| DIRECTIONS |
Repeat only the stretch of lines below that runs from the line with "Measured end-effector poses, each" through the line with "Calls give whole", unaltered.

| AVAILABLE DATA |
┏━━

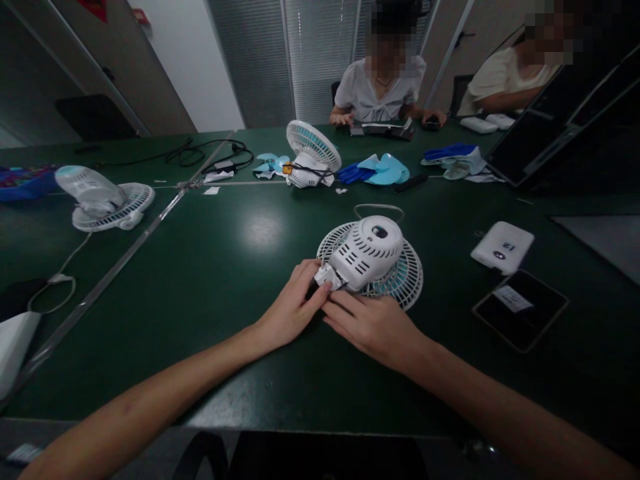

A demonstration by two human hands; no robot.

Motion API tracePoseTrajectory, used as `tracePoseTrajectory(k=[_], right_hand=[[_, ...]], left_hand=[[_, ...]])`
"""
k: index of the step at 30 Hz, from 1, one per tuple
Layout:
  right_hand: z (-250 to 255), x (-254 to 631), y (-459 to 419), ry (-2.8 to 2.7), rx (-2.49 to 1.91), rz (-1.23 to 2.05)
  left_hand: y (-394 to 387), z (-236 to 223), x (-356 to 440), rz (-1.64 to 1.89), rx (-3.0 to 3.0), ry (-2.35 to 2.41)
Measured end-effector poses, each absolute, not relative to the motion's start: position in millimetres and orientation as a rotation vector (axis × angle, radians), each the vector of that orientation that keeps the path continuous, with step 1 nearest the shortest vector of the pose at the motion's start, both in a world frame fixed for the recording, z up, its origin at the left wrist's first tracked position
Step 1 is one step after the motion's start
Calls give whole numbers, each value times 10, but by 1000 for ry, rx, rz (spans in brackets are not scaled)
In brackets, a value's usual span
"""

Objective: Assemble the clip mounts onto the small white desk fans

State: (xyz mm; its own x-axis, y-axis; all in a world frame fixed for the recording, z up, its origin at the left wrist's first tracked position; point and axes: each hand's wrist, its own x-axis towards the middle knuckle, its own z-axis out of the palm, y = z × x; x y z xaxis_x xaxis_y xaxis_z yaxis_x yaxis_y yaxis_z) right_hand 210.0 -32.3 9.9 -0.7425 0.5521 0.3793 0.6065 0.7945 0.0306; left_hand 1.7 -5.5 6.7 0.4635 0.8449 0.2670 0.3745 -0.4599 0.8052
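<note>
A small white fan (373, 257) lies face down on the dark green table (215, 267), its round grille underneath and its motor housing on top. My left hand (293, 310) pinches the white clip base (327, 275) at the fan's near left end, fingers curled on it. My right hand (373, 323) lies beside it with fingers stretched toward the same base, touching the grille's near edge.
Another white fan (103, 197) lies far left, a third (313, 157) at the table's middle back with blue blades (385, 170) nearby. A white box (503, 247) and a dark phone (520, 308) sit to the right. Two people sit across the table. Cables run at the left.
</note>
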Motion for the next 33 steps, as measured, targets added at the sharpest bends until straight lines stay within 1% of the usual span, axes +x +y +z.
tracePoseTrajectory(k=[7, 10, 13, 16, 24, 28, 30, 33], right_hand=[[73, 2038, -369, -2639, -961, -201], [85, 2030, -389, -2642, -967, -222], [78, 2015, -405, -2661, -983, -255], [67, 1998, -408, -2686, -998, -244], [102, 1967, -404, -2666, -1007, -183], [92, 1968, -414, -2674, -1026, -195], [88, 1982, -414, -2697, -1032, -194], [93, 2010, -404, -2700, -997, -160]], left_hand=[[28, 99, -125, 797, 2150, 930], [61, 151, -206, 749, 2241, 1129], [90, 193, -281, 560, 2275, 1370], [120, 221, -347, 443, 2247, 1373], [125, 176, -355, 508, 2323, 1108], [130, 166, -342, 521, 2395, 1075], [134, 220, -355, 530, 2300, 1092], [137, 331, -372, 587, 2007, 1026]])
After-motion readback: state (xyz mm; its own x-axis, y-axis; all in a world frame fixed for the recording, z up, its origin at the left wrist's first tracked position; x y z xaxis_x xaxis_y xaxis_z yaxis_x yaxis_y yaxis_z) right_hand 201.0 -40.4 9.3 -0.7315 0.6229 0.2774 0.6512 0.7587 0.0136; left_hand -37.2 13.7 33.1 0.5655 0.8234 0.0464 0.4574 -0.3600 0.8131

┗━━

| SOLUTION TO THIS EXERCISE |
Measured end-effector poses, each absolute, not relative to the motion's start: position in millimetres and orientation as a rotation vector (axis × angle, radians), each the vector of that orientation that keeps the path continuous, with step 1 nearest the shortest vector of the pose at the motion's start, both in a world frame fixed for the recording, z up, its origin at the left wrist's first tracked position
Step 1 is one step after the motion's start
Calls give whole numbers, each value times 10, but by 1000 for ry, rx, rz (spans in brackets are not scaled)

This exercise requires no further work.